La varietà decorativa è evidente nell’attenzione posta nella raffigurazione di stemmi, spesso molto articolati nella struttura araldica e impreziositi da riferimenti allegorici, dalle iniziali a lettere capitali dell’Elettore («I.G.H.Z.S.G.C.V.B.C.») e dalla data posta in evidenza, per sottolineare l’evento narrato. Non erano rari calici, come quello che riproduce lo stemma della Sassonia, sormontati dalla corona sorretta da putti alati che mostra le iniziali «F.A.R.P.E.S.» che alludevano al grano - “Far” -, simbolo di prosperità economica, e al territorio - “Pes” -, volendo indicare l’ideale connubio di pace e di benessere per lo Stato.
Altri soggetti inneggiavano al ruolo dominante svolto dall’imperatore circondato dai fedeli rappresentanti delle regioni alleate. Un calice raffigura, entro due fasce orizzontali, l’imperatore a cavallo attorniato dagli elettori del Sacro romano impero che sono evidenziati nei tratti somatici e nella diversità degli abiti per indicare la differente regione di provenienza. Le diverse e naturali movenze dei cavalli, tratteggiati nei particolari anatomici, contribuiscono a comunicare la sensazione di movimento.
Allo stesso modo l’effetto di sequenza narrativa si avverte in una brocca dal corpo globulare che raffigura al centro, seduto su un trono ligneo, l’imperatore circondato dagli elettori, caratterizzati con meticolosa attenzione negli attributi che alludono con esattezza al ruolo loro assegnato nella ferrea scala gerarchica della corte. Sopra il trono è segnata la data «1638» e tratteggiata un’iscrizione che inneggia all’unità politica.

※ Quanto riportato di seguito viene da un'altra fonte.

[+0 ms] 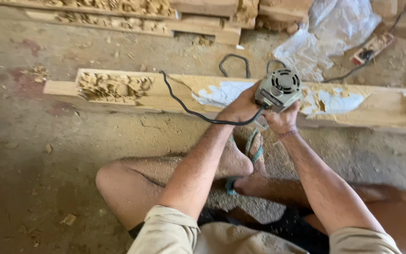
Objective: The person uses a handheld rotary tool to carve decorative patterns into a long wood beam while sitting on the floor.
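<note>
Both hands clamp one grey-green corded power router: left hand and right hand closed around its body, pressed on the long pale carved wooden plank. Carving seems underway; next calls for steady guiding along the white paper pattern.

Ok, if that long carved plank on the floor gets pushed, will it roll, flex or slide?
The plank looks stiff, probably heavy: long, thick wood. It lies flat, so rolling seems unlikely. Sawdust on the floor might let it slide.
</note>
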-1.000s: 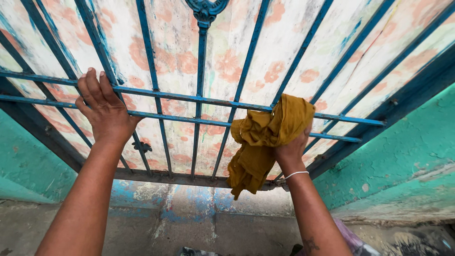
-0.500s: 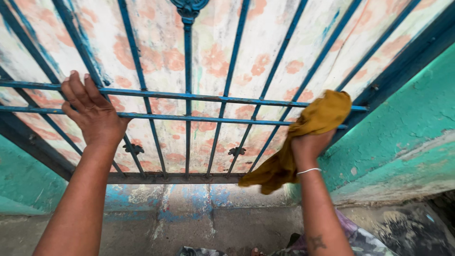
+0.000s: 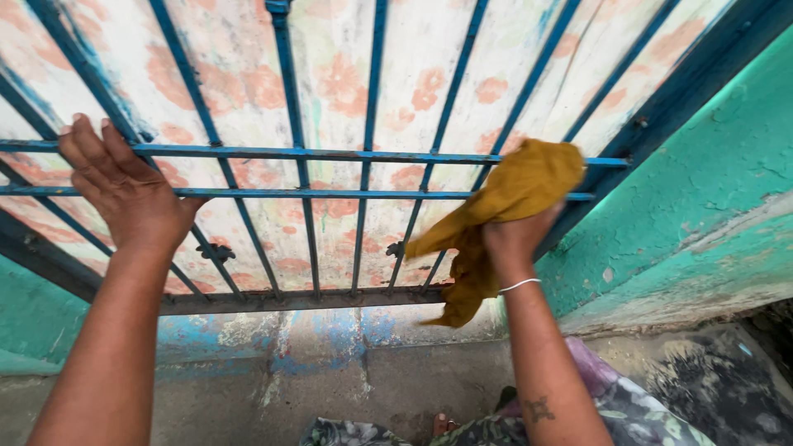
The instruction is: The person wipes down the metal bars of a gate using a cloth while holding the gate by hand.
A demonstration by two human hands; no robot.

Manifattura di Dresda, bicchiere (“Humpen”) con coperchio (1701).

Manifattura di Dresda, bicchiere (“Humpen”) con coperchio (1638). Dove non diversamente indicato, tutte le opere che illustrano questo articolo sono conservate nel Museo degli argenti di palazzo Pitti a Firenze.


A destra, manifattura tedesca, brocca o boccale (1601).


Manifattura di area germanica, bicchiere (“Humpen”) (XVII secolo).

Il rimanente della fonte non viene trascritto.